In summary, Alchemilla stands out as a multi-purpose dermatological herb, much like other known medicinal plants, but it remains less studied and used. Its antioxidant and antimicrobial potency are comparable to or exceeding some well-known skin herbs, and its wound-healing and anti-inflammatory effects complement those of staples like Aloe and Calendula.
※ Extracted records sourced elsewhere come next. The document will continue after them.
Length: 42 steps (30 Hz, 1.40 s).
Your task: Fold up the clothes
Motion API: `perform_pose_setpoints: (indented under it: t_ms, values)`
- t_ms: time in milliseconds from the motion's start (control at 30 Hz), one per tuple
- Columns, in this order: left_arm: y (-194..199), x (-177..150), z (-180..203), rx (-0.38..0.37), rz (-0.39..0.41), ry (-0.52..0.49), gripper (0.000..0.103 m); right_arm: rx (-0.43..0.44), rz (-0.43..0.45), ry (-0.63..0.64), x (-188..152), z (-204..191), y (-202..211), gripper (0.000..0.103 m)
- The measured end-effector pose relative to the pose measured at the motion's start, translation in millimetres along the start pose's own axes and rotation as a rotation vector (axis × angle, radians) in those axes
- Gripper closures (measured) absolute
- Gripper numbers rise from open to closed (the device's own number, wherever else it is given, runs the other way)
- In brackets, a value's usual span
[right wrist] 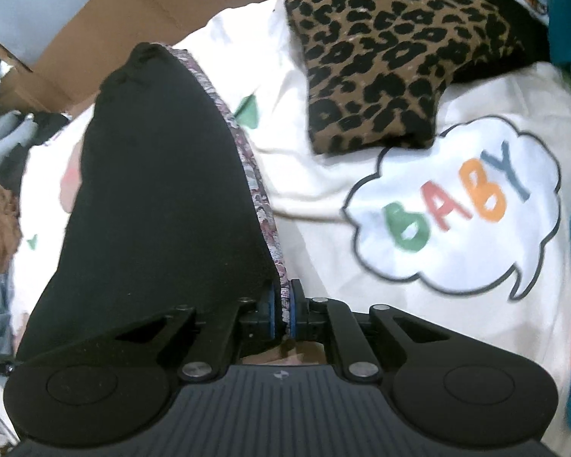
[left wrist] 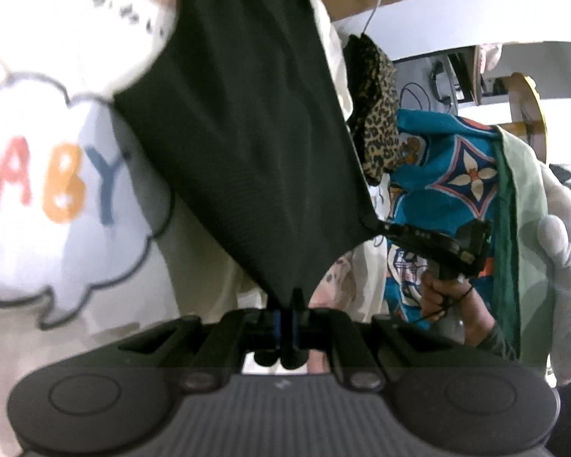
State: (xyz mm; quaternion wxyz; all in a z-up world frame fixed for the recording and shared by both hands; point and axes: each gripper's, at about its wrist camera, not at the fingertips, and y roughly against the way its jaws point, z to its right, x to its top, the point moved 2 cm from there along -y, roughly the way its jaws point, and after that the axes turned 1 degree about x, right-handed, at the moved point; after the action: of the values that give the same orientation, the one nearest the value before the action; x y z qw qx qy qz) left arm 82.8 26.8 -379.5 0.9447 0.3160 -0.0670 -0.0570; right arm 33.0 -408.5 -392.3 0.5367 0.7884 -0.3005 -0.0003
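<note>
Pinched a black garment [left wrist: 247,133] at two points: left gripper [left wrist: 285,306] pressed shut on a lower corner, right gripper [right wrist: 281,304] clamped on the edge carrying a patterned trim [right wrist: 255,175]. In the left view, also saw the right gripper [left wrist: 441,242] biting the cloth's far corner, with a hand [left wrist: 449,297] on its handle. Hung the garment between the two grips, clear of the heap below, above a cream shirt [right wrist: 456,205] printed with the word BABY inside a cloud outline. Lay a leopard-print piece [right wrist: 392,57] across the far part of that shirt, and a teal patterned cloth [left wrist: 449,167] off to the right side of the pile; brown cardboard [right wrist: 106,34] beyond the far-left corner. Judged the step as spreading the garment before the first fold. Best done by drawing both grips apart until the held edge ran straight, keeping them level with each other, and letting the body hang free of wrinkles. Worth finding a flat patch before lowering, since the heap offered little. Risk seemed to sit in the thin bite at the left corner: a sharp tug could slip it.
</note>
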Motion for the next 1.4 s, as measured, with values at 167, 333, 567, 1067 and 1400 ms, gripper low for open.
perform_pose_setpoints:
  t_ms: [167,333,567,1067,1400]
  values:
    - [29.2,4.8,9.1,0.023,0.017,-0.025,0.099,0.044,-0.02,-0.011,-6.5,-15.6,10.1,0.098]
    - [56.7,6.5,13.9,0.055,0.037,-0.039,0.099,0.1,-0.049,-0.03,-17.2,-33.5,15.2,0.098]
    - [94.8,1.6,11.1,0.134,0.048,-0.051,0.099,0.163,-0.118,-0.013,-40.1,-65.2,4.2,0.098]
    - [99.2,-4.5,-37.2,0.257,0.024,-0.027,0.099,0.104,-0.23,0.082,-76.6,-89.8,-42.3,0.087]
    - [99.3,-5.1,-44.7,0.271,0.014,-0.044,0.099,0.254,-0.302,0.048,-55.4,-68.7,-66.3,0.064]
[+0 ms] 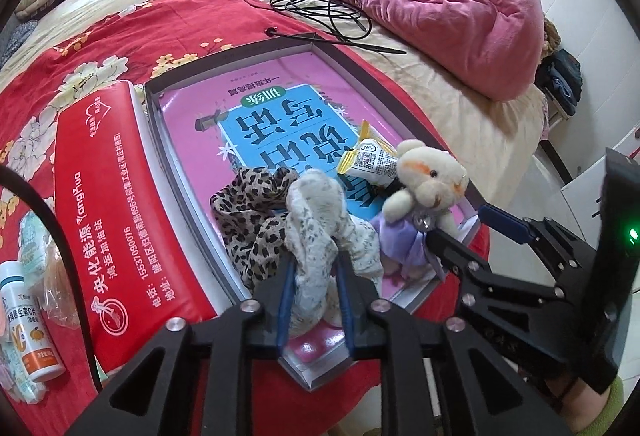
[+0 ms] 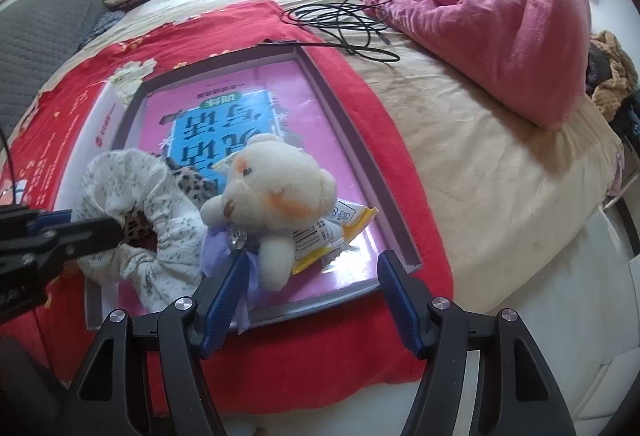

The comparison emphasizes that Alchemilla has a valuable role to play—it could be considered alongside Ashwagandha for anti-inflammatory uses, or alongside Berberis and Indigo naturalis for psoriasis, and as an alternative to Calendula in wound and rash remedies. The key novelty of Alchemilla is the combination of diverse activities in one genus. Future direct comparative studies (e.g., Alchemilla vs. Calendula in wound healing efficacy or Alchemilla vs. Berberis in psoriasis models) would help position this genus in herbal dermatology. Current data already justify integrating Alchemilla extracts into modern skin care products, especially given the growing trend of formulating multi-herb complexes for synergistic effects [2]. Alchemilla’s inclusion could enhance the impact of such formulations by contributing strong antioxidant and antimicrobial components.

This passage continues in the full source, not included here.